Bea Feitler was a Brazilian-born art director and designer who is most recognized for her revolutionary photographic concepts that appeared on the likes of Ms, Harpers Bazaar, Vanity Fair, and Rolling Stone Magazine. Her work can be summarized as professional, fun and youthful while still maintaining the essence of class and sophistication. Her work primarily featured female subjects, and being one of the few female art directors of the time, Bea was able to capture her models in a profound yet honest fashion.
“Bea Feitler only lived 44 years, but filled them with energy, enthusiasm and a passion for life and design. Hundreds of people attended her memorial service, and as a living tribute her friends and family established the Bea Feitler Foundation, which funds a full one-year scholarship for a junior graphic-design student at the School of Visual Arts. She believed a graphic designer’s work matters because the culture is expanded and enriched by those who shape and form information. She is missed for the vision, passion, and vitality she brought to each day’s life and work and remembered for her profound contribution.”~ American Institute of Graphic Arts, 1990
Like many of her contemporaries, Feitler’s childhood was shaped by the after-effects of World War Two. Her Jewish parents fled Nazi Germany to Rio de Janeiro, where Feitler would be born in 1938. The War ended and the family moved to New York, where Feitler was introduced to the design that was embedded into the east-coast culture. She was enthralled by illustration, the ballet, fine art and fashion, hobbies which naturally led her into the world of design. She studied design at the Parsons School of Design, and would land her first major job creating album covers for Atlantic Records.

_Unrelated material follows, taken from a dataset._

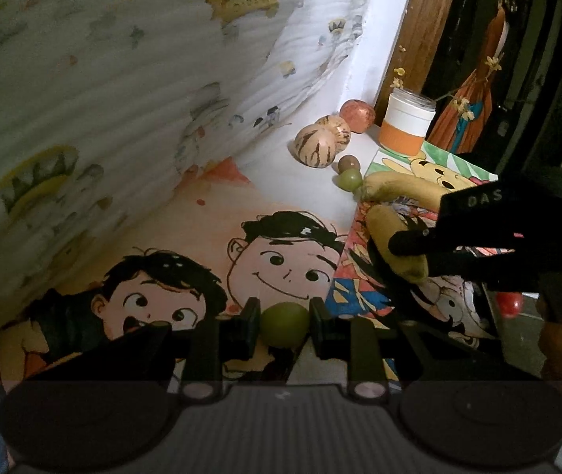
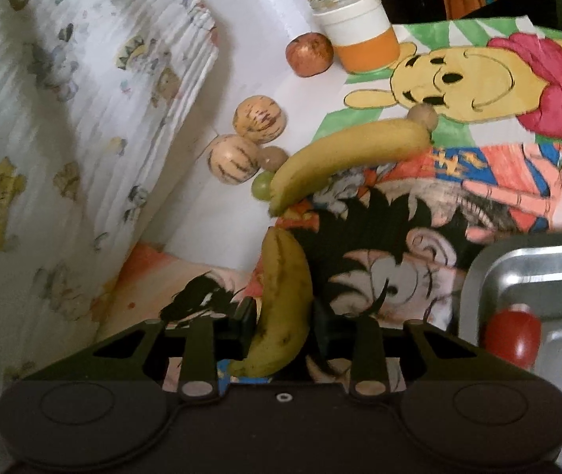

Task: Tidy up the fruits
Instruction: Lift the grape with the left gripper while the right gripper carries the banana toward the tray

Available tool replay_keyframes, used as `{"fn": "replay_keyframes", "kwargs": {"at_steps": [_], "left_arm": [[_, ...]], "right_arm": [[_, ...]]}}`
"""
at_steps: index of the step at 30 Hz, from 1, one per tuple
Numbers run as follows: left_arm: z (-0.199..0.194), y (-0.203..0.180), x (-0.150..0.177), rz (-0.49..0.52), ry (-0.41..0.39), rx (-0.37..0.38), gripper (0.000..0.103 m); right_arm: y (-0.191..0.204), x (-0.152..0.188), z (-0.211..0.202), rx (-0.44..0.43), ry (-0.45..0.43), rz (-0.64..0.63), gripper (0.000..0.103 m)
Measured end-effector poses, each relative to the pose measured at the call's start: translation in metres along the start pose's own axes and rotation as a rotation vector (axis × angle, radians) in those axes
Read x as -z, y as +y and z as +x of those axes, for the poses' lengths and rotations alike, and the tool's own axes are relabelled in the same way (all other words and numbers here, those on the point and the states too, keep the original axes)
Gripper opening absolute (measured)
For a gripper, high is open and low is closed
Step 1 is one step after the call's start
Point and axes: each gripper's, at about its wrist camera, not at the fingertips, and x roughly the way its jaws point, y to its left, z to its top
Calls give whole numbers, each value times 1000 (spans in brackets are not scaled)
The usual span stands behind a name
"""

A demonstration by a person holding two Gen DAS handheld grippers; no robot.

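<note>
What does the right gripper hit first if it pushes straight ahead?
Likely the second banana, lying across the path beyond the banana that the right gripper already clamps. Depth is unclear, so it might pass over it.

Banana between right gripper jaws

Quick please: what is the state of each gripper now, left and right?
Left gripper: shut on a green round fruit.
Right gripper: fingers closed on a banana.

Yellow bananas (brown-flecked), cream melons streaked brown, jar banded white and orange.
</note>
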Motion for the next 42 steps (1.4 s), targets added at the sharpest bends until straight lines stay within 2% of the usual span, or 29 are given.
{"fn": "replay_keyframes", "kwargs": {"at_steps": [11,19,24,33,38,42], "left_arm": [[-14,-1,4,-14,-2,10,29],[-18,-1,14,9,20,10,29],[-20,0,17,27,7,23,30],[-24,3,23,48,-16,47,32],[-26,-2,28,84,-29,47,40],[-24,-6,28,111,-28,31,37]], "right_arm": [[-7,23,-19,-63,8,53,31],[8,34,-26,8,8,-98,31],[18,38,-24,53,-2,-184,32],[25,41,-13,77,-6,-231,35],[27,41,-10,82,-13,-251,35],[29,43,-10,95,-22,-277,33]]}}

At only 25, Fielter was appointed as an art director for the famous Harpers Bazaar. She had been working as an art assistant with former Parsons instructor Marvin Israel who was impressed with her work, and promoted her and fellow student Ruth Ansel to co-directors in 1961. This promotion launched her career into a seemingly unstoppable whirlwind of success. In the next 20 years Bea produced creative content for the likes of Rolling Stones, countless book designs, and most prominently, the Relaunch of Vanity Fair and the introduction of Ms. magazine. Her work with this companies was forward thinking and refreshing. Feitler was constantly creating innovative ideas that spoke to the female viewer directly, as well as appealing to the general audience with their dynamic visuals and expertly paired body copy.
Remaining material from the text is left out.